Another important part of America’s future is its infrastructure. Despite campaign pledges to increase spending on America’s crumbling bridges and highways, Trump’s budget would eliminate a program that provides $500 million per year to rural communities to build and improve water, sewer, trash and street-drainage systems, according to the National Rural Water Association.

The president has displayed obvious disregard for concerns about the environment, claiming that global warming is not a true phenomenon and restarting work on the Dakota Access and Keystone XL pipelines. His budget also cuts funding to the Environmental Protection Agency by 31 percent.

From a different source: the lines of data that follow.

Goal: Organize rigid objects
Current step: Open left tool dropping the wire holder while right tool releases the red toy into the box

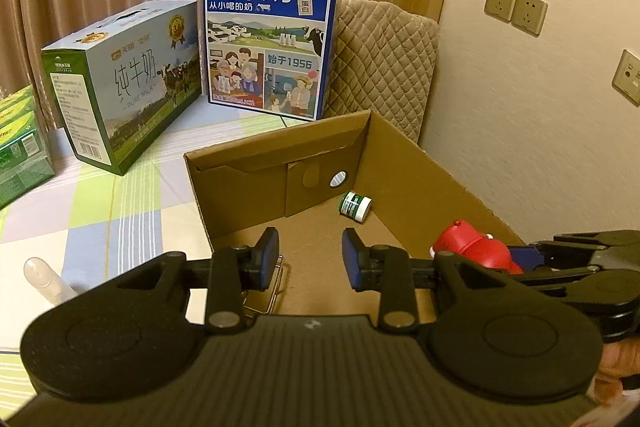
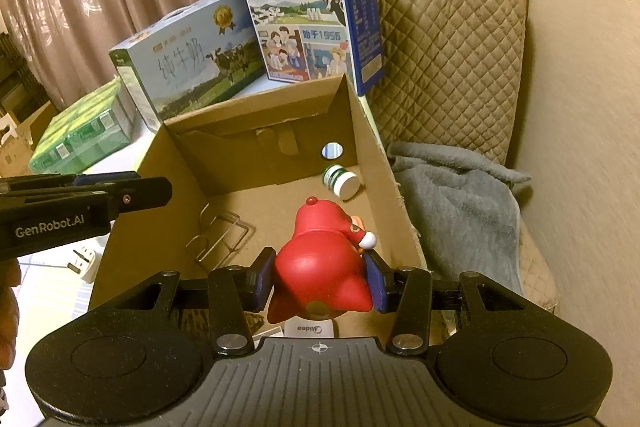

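An open cardboard box (image 1: 420, 179) (image 2: 132, 247) lies on a checked cloth. A small green-and-white bottle (image 1: 355, 207) (image 2: 341, 179) lies on its side at the box's far right corner. A bent wire frame (image 2: 220, 235) (image 1: 276, 283) rests on the box floor at the left. My right gripper (image 2: 320, 279) is shut on a red toy figure (image 2: 324, 267) (image 1: 476, 251), held just above the box floor near the right wall. My left gripper (image 1: 310, 259) hovers over the box's near left part, its pads apart with nothing between them.
Behind the box stand a blue milk carton (image 1: 268, 39), a pale green milk carton (image 1: 128, 83) and a green pack (image 1: 20, 143). A quilted chair (image 2: 448, 39) with a grey blanket (image 2: 452, 203) is right of the box. A white tube (image 1: 44, 279), a white plug (image 2: 86, 261) and a white Midea item (image 2: 308, 329) lie nearby.
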A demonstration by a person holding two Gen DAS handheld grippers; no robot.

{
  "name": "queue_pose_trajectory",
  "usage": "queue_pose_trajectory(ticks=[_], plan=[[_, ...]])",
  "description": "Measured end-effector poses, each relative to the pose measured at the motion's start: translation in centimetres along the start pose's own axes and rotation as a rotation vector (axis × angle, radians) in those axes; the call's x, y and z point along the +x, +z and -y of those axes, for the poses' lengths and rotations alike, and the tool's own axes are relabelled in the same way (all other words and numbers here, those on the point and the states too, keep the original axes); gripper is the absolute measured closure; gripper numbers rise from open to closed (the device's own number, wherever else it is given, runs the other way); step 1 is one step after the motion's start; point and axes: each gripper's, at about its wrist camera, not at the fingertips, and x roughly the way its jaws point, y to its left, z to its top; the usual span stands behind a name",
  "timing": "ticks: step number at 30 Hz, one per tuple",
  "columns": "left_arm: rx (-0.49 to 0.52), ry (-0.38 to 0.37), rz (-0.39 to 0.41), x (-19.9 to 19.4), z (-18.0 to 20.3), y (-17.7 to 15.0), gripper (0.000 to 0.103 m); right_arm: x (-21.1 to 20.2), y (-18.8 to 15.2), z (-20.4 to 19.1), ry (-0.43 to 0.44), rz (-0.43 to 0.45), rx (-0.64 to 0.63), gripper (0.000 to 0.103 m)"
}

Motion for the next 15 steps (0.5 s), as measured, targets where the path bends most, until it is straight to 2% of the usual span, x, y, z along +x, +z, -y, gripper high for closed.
queue_pose_trajectory(ticks=[15], plan=[[-0.004, -0.001, 0.005, -0.4, -0.4, 0.1, 0.073, 1.7, 0.0, -1.0, -0.035, -0.038, -0.061, 0.059]])
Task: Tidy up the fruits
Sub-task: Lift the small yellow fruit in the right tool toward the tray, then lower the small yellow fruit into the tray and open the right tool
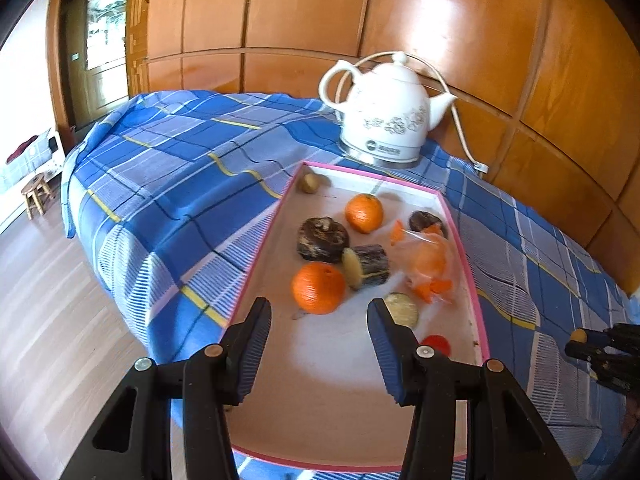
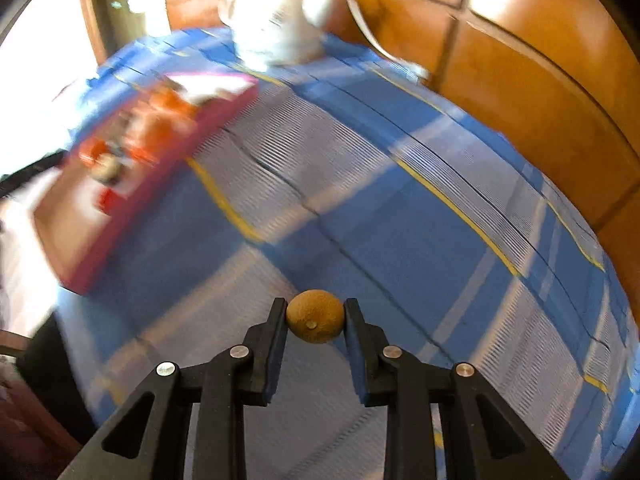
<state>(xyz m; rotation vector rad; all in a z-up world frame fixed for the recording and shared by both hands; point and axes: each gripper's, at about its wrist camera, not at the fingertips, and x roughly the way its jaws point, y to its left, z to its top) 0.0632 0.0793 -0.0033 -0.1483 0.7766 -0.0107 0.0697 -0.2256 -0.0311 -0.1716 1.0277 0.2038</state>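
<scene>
The left gripper (image 1: 319, 316) hovers with its jaws spread wide over the near half of the shallow pink-rimmed cardboard tray (image 1: 464, 232), which lies on the blue plaid tablecloth (image 1: 168, 168). Just ahead of its fingertips sits a round orange (image 1: 318, 288); a second orange (image 1: 364, 213) lies nearer the tray's far edge, among dark brown lumpy fruits (image 1: 322, 239). A white ceramic kettle (image 1: 384, 116) stands beyond the tray's far edge. The right gripper (image 2: 315, 314) pinches a small round tan-brown fruit (image 2: 315, 316) above the cloth, well apart from the tray's right side.
</scene>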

Loss of funding for the Corporation for National and Community Service would particularly hit home for St. Louis. AmeriCorps St. Louis, which has its headquarters in Soulard, employs 35 Emergency Response Team members and three VISTAS. Together, they service the community’s needs, from responding to natural disasters, to staffing a warming shelter that provides relief from extreme weather.

Trump’s plan does not invest in the future of America. Instead, the budget appears to satisfy simple, short-term wants. Building up the world’s largest military is a short term solution, and not the best one by any means. The future of America lies in the sciences, in the environment, in U.S. infrastructure and in the education of U.S. citizens. All of these aspects of what makes America great now and what will make America great far into the future would be under threat if Trump’s plan come to pass.